Democratic presidential candidate Beto O’Rourke said Saturday that the best thing President Trump could do for the country is to resign. Rather than forcing the country to go through a divisive impeachment process or scorched-earth election, O’Rourke said, the President should decide, for the sake of the country and his own self-interest, that he needs to bow out.

Julian Zelizer

“The best possible path, especially if you’re concerned about a country that’s never been more divided, perhaps more highly polarized every day, is for this President to resign, allow this country to heal and ensure that we come back together with the greatest, most ambitious agenda we’ve ever faced, none of it possible while he remains in power,” O’Rourke told an audience in Austin.

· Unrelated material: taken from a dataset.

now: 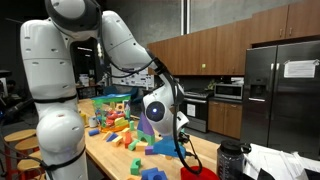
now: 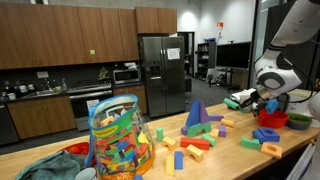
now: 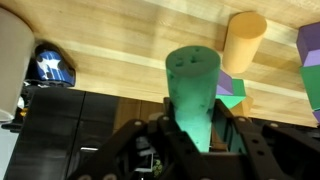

O’Rourke’s plea for a president to step aside has solid roots in American political history.

This week Robert Schenkkan’s “The Great Society” opens at Lincoln Center in New York City. The play, a sequel to Schenkkan’s Tony Award-winning “All the Way,” focuses on President Lyndon Johnson’s tumultuous years between 1965 and 1968, when his decision to escalate the war in Vietnam came to devastate his presidency.

“In Shakespearean terms,” Schenkkan tells me via email, “the two LBJ plays are consciously modeled on Shakespeare’s History Plays. This is a variant of the Wheel of Fortune. The only constant of power is that your grip on it is only temporary. The King is dead; long live the King.”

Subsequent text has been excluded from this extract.